## [Your instructions]
Each line that contains "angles" needs to be copied from the listing.

--- Data excerpt ---

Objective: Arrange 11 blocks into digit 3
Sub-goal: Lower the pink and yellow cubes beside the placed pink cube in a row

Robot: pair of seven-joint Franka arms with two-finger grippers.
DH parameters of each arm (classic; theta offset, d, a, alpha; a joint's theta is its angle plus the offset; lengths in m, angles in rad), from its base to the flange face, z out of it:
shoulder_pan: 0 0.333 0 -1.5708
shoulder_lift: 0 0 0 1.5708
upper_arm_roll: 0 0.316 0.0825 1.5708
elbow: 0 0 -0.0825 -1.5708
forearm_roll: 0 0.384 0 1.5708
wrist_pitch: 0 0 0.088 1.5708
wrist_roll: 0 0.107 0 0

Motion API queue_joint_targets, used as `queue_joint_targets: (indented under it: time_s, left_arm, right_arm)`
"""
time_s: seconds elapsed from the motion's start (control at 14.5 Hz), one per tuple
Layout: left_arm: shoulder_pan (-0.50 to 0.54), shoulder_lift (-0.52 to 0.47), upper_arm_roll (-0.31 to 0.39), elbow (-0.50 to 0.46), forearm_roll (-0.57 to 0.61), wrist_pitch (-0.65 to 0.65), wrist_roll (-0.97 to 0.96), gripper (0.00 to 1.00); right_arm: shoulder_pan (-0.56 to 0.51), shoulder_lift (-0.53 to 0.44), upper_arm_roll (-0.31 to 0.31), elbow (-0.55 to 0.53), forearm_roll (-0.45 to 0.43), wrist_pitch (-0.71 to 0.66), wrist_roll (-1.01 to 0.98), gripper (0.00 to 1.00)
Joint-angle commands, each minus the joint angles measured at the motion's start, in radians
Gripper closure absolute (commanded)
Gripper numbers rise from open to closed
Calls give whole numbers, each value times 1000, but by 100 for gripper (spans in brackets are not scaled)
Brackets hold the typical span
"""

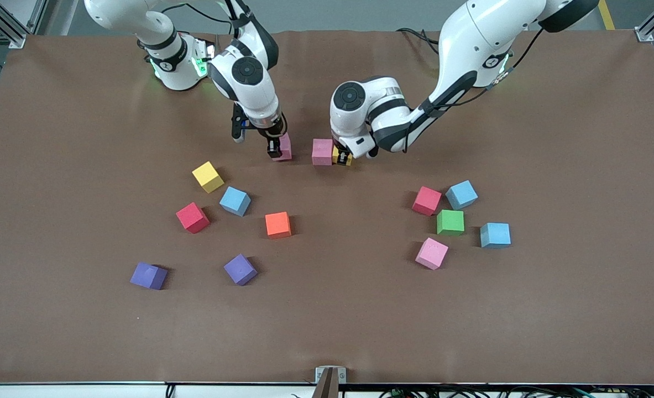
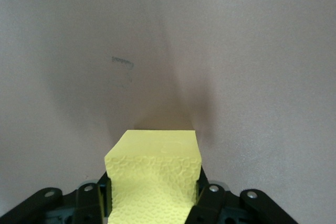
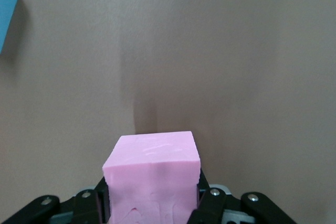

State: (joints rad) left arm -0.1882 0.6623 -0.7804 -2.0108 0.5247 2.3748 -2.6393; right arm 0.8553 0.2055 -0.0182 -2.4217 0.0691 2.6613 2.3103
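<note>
My left gripper is shut on a yellow cube, low at the table and right beside a pink cube that rests there. In the left wrist view the yellow cube fills the gap between the fingers of the gripper. My right gripper is shut on another pink cube, low over the table a short way toward the right arm's end. The right wrist view shows that pink cube clamped in the gripper. No digit figure shows.
Loose cubes lie nearer the camera. Toward the right arm's end: yellow, light blue, red, orange, two purple. Toward the left arm's end: red, light blue, green, pink.
</note>
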Motion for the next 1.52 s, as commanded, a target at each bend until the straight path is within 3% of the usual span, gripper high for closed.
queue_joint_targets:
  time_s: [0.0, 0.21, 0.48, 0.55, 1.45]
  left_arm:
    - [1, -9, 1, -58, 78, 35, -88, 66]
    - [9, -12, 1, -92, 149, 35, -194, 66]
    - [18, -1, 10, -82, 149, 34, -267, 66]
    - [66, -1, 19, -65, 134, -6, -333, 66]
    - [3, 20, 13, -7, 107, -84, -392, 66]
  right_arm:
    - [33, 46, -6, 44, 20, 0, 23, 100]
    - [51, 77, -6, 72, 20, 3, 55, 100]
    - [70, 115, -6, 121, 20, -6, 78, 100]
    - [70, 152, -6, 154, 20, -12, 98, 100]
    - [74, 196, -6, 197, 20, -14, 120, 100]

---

## [Your solution]
DH parameters of each arm (classic; theta offset, d, a, alpha; a joint's theta is its angle plus the offset; lengths in m, angles in rad), from its base to the flange face, z out of it:
Joint-angle commands, each minus the joint angles measured at the motion's start, in radians

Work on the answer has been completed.